Old-fashioned garden favorites, both hybrid garden or herbaceous peonies and tree peonies produce large, fragrant flowers. Appealing perennial foliage is ideal as a flowerbed backdrop. But peony flowers are the main attraction, and not just for humans. Ants are drawn to nectar and other ant attractants that are produced by some peony flowers, it is thought, to encourage ants to help open dense double flower buds. Once buds are open, ants disappear–neither essential to flowering nor harmful.
Rich, loamy, well-drained soil grows the best peonies. Largely disease and pest free, peonies do require well-drained soils. Good soil drainage will help prevent the various fungal diseases that can pose problems. Amend heavy clay soil with well-rotted manure, compost and finely ground pine bark to increase organic matter and improve drainage. Peonies like full sun, but in hot areas dappled or light afternoon shade will help protect flowers from fading and sun damage. They generally do best in cool climates; most cultivars require 100 to 300 winter chill hours. Spring flowering for any cultivar is usually just one week, but by choosing from among early, mid-season and late blooming types peony lovers can create a six-week peony season.
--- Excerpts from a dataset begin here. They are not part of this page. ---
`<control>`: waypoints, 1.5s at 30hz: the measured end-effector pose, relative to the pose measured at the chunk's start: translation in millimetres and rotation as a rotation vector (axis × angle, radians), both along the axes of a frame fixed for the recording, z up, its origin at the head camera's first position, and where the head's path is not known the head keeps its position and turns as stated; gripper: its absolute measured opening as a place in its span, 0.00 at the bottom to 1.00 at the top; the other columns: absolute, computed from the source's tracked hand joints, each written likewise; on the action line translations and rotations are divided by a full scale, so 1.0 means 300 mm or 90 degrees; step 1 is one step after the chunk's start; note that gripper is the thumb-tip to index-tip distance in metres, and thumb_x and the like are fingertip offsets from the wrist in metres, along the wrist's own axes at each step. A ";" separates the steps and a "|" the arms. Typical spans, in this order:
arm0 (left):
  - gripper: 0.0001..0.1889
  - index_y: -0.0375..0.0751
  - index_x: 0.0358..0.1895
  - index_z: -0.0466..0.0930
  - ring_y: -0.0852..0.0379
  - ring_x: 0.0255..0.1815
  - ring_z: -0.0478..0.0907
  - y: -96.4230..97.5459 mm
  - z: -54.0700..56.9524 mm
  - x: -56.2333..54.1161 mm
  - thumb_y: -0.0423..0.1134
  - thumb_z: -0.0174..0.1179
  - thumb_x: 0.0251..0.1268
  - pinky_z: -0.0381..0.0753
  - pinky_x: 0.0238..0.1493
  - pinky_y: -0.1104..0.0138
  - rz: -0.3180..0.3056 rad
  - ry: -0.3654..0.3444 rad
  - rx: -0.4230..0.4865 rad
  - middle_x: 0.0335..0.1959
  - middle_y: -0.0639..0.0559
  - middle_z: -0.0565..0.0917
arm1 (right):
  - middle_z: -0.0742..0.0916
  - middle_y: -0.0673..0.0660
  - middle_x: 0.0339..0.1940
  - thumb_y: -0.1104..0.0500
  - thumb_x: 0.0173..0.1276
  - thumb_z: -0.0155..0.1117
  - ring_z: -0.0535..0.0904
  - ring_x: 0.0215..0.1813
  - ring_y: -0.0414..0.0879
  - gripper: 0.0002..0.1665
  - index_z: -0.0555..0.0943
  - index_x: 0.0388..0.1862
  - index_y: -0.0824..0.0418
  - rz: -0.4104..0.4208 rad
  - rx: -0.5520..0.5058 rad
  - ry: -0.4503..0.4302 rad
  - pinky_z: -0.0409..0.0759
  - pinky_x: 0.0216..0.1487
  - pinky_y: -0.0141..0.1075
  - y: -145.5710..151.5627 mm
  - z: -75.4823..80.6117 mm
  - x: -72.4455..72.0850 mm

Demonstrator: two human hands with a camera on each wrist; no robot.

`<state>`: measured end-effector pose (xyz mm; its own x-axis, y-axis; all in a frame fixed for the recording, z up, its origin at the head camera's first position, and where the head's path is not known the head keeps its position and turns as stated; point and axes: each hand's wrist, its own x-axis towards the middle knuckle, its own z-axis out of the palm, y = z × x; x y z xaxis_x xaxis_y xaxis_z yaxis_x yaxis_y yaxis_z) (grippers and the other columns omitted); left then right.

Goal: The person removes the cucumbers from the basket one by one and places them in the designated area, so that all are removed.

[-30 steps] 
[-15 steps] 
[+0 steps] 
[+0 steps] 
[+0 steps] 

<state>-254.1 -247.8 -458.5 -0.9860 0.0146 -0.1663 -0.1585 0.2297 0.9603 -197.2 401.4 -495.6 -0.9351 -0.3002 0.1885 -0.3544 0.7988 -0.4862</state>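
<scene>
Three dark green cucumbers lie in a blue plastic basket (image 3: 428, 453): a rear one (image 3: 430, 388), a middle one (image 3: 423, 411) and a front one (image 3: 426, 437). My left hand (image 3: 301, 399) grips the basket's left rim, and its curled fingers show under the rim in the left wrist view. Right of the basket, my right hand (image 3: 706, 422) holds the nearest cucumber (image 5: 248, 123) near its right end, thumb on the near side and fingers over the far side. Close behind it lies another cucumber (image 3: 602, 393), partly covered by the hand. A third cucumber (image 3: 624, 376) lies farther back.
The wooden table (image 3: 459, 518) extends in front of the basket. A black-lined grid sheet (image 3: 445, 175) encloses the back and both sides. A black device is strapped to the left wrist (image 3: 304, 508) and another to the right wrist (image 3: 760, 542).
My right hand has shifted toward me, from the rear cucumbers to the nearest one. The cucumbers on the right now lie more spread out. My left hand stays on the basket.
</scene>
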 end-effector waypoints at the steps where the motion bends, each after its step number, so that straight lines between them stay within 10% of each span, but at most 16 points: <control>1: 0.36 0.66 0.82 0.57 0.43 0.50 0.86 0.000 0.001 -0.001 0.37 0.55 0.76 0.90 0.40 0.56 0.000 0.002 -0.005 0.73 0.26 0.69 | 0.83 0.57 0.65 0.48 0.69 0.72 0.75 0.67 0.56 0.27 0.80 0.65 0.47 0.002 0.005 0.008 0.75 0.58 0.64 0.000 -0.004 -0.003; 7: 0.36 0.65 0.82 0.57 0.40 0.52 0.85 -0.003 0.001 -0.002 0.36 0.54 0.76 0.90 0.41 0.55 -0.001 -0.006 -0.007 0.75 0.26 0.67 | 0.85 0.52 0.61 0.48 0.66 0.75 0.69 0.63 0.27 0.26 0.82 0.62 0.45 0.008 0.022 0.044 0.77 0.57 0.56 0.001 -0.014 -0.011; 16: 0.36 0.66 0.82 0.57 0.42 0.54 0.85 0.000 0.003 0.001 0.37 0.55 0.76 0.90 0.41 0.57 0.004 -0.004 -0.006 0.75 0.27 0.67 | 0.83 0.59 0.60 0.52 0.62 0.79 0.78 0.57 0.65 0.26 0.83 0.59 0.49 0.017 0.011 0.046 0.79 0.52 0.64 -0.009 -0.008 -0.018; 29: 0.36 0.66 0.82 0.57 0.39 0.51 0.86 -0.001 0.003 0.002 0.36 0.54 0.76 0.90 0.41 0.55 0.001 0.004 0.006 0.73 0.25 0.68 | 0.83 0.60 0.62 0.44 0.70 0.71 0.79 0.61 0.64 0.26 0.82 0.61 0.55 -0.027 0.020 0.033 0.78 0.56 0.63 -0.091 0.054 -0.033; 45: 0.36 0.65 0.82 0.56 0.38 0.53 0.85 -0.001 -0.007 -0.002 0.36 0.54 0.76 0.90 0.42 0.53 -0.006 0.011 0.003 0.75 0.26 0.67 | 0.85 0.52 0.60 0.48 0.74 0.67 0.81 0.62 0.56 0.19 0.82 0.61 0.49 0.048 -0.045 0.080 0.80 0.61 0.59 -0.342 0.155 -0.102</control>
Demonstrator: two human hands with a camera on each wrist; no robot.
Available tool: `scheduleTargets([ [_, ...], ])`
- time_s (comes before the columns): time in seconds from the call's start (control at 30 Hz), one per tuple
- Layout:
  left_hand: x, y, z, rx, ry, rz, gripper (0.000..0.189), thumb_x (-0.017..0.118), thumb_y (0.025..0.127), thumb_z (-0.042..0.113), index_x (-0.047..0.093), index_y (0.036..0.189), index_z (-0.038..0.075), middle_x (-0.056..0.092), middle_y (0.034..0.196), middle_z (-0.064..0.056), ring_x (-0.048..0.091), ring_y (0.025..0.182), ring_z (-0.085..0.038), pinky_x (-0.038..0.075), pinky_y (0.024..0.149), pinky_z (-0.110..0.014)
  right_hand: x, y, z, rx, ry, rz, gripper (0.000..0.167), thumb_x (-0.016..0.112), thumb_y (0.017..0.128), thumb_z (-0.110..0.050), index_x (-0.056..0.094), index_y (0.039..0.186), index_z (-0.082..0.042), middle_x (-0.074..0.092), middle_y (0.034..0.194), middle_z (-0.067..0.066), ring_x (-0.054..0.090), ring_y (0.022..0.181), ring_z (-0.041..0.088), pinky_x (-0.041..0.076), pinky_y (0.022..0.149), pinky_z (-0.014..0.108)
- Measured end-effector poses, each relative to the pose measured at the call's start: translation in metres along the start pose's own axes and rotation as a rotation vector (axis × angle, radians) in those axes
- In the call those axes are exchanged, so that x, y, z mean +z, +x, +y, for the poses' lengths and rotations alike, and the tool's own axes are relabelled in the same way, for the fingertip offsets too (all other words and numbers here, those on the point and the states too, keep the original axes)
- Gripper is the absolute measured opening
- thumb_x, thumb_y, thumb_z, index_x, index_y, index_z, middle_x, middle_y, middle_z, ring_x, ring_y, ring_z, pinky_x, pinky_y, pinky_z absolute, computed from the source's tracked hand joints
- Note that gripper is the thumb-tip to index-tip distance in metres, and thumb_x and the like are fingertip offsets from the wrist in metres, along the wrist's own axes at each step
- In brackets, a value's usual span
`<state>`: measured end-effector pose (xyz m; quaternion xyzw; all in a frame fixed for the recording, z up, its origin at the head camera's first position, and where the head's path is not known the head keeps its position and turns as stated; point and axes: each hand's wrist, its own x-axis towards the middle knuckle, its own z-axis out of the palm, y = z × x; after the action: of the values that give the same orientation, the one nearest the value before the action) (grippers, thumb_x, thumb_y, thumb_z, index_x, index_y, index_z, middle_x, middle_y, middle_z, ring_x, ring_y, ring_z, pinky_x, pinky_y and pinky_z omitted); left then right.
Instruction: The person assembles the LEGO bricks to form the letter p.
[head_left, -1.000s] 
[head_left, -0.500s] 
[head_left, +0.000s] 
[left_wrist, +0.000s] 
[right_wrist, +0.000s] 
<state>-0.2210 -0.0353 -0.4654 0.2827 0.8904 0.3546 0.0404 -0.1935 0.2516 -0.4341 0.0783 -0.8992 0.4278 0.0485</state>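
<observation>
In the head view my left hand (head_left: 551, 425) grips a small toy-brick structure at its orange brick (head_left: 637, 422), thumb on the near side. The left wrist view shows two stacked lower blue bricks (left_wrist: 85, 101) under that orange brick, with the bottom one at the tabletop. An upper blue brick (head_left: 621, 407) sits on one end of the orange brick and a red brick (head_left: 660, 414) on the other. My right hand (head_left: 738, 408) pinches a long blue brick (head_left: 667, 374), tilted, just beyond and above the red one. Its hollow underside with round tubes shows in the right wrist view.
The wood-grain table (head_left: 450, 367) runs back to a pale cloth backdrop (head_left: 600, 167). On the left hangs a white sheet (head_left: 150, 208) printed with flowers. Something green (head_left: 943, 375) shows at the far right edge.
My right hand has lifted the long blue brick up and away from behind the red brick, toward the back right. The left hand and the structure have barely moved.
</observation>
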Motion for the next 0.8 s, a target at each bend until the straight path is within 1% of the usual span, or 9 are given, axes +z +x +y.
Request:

Given the tall, thin stems that often support very large, heavy peony flowers, extra support is often needed to keep blossoms from falling over. This is true for many herbaceous peonies, but particularly for tall, double-flowered types. You can buy commercial support hoops designed just for this purpose. Another option is making your own support system by driving in three or four stakes then using plant ties or loops to support vulnerable stems. Use stakes shorter than plant vegetation so they aren’t visible.
Flowers of peony plants that have been "disbudded" are particularly vulnerable to falling over due to their own heft. Disbudding is done to produce very large flowers; the terminal flower bud on each stem tip is left while all side buds are removed. Again, staking will prevent these giant flowers from bending or breaking under their own weight. Loosely attach flower stems to the stake with plant tape.
Fungal disease, encouraged by poorly drained soil and spread by overhead watering, can weaken stems and cause blossom stems to bend or break. An overwintering fungus that softens stem tissue and blackens flower buds causes botrytis blight. Control it during the growing season by removing diseased foliage as it appears, then after the first heavy frost cut plants back all the way to the ground and destroy the foliage. Apply copper sulfate fungicide early the next spring, as vegetation emerges, and avoid overhead watering.
Root rots encouraged by poorly drained soils can devastate entire clumps of peonies. Plants may rot right at the ground line or crown. Phytophthora blight is usually fatal but can sometimes be arrested before roots rot by destroying all infected plant parts, applying fungicides and following general vegetation cleanup and disposal practices. Verticillium wilt is fatal. There is no cure for either fungus beyond destroying infected plants and removing diseased soil.